**WHAT IS BEING ASKED:** Retype the opening lines of the listing below, ending with the line that contains "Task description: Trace", and leave out any pictures.
- Opening Delimiter -
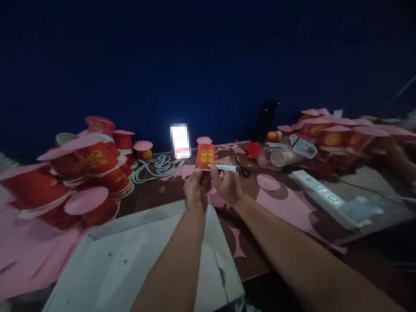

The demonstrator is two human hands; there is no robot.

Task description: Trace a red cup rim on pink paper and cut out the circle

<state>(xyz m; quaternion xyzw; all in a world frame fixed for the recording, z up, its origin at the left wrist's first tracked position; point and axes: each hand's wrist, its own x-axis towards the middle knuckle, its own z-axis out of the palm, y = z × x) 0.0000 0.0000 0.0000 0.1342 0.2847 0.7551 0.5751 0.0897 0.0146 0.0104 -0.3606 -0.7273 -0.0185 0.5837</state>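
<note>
An upturned red paper cup (206, 152) with gold printing stands in front of me, a pink disc on its top end. My left hand (195, 190) is closed on its lower rim. My right hand (226, 184) grips a white marker (227, 167) lying crosswise, its left end at the cup's lower right side. The marker's dark end points right, close to black-handled scissors (244, 171). Whether the tip touches the cup I cannot tell.
Red cups with pink discs are piled at left (97, 160) and right (331, 134). A coiled cord (156, 167) lies beside a bright blurred screen (180, 141). Pink paper (286, 208), a power strip (320, 197) and a large white board (130, 255) are nearer me.
</note>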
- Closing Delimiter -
**ANSWER TO THIS EXERCISE:**
The demonstrator is two human hands; there is no robot.

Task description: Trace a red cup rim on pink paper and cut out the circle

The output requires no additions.